Is Kroger a Good Dividend Stock?

Thus, I classify Kroger has a growth and value investment. Yet, I consider Kroger a good dividend stock because of its low share price.

In fact, credits Kroger (NYSE: KR) with 10 years of dividend growth. Kroger shares offered a dividend yield of 2.63%, an annualized payout of 64₵, and a payout ratio of 30.2% on 16 October 2019.

Kroger shares paid a 16₵ dividend on 14 August 2019. Impressively, Kroger’s dividend grew by 2₵ in 2019. Kroger’s dividend rose from 14₵ on 14 May 2019 to 16₵ on 14 August 2019.

Kroger Stock is a bargain  in the robotization of retail

Kroger is a cheap moneymaking company that pays a dividend. In fact, Mr. Market priced Kroger at $24.51 on 16 October 2019.

In contrast, Amazon shares were trading at $1,777.43 on the same day. Hence, those seeking cheaper stocks with Amazon’s attributes need to examine Kroger.
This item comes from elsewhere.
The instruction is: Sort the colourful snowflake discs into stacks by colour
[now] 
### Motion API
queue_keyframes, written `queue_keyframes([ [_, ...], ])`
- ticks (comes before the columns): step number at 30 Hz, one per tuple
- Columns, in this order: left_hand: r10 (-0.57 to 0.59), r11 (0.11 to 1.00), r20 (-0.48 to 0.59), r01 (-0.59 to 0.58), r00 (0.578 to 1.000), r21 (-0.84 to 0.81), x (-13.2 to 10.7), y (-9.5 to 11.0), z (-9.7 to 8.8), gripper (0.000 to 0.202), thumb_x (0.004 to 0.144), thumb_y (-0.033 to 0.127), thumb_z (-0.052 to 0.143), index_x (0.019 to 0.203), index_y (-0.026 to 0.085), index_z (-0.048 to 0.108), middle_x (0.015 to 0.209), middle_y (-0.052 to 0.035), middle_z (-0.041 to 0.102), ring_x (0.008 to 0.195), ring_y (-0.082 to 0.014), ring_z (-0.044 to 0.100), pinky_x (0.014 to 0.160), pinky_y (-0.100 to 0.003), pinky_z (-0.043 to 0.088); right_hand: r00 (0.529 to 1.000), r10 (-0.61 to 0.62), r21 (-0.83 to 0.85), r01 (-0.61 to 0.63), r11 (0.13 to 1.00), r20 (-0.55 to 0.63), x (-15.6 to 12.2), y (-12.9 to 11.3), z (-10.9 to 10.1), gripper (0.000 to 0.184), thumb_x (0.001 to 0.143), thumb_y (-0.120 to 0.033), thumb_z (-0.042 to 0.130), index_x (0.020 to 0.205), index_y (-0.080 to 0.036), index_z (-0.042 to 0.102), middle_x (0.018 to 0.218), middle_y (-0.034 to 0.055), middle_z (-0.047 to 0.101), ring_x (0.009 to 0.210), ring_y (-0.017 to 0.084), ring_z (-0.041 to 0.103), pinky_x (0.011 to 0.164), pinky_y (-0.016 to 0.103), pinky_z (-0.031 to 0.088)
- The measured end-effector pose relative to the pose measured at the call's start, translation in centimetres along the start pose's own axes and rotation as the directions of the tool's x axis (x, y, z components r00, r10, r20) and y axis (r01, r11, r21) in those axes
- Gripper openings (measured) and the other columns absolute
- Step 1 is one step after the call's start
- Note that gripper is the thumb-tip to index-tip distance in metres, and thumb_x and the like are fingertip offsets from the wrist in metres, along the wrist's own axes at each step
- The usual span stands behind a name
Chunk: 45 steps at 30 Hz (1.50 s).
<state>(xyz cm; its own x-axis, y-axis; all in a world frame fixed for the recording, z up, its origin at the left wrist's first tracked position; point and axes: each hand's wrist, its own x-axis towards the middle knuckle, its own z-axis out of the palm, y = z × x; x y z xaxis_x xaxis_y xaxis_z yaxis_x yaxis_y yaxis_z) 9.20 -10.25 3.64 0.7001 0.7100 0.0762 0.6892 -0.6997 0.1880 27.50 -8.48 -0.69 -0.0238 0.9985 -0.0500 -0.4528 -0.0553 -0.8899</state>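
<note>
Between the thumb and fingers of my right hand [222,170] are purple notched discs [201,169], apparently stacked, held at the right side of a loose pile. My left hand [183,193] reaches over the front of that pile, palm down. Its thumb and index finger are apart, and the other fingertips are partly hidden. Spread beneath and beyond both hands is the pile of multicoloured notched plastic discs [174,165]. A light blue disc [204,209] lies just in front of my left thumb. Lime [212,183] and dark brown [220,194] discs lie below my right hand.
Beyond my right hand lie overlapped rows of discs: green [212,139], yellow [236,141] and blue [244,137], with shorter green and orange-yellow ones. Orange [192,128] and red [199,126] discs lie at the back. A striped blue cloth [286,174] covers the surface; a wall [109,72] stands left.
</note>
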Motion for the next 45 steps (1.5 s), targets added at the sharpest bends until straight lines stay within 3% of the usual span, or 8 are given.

For instance, Kroger is trying to imitate Amazon’s business model of robot-operated fulfillment centers. Therefore, I consider Kroger shares worth the risks. Indeed, I consider Kroger less risky than Amazon because it has a lower share price and pays dividends. Amazon famously pays no dividend.

I think Kroger is a good value and growth stock for those who want to want to take a risk on the robotization of retail.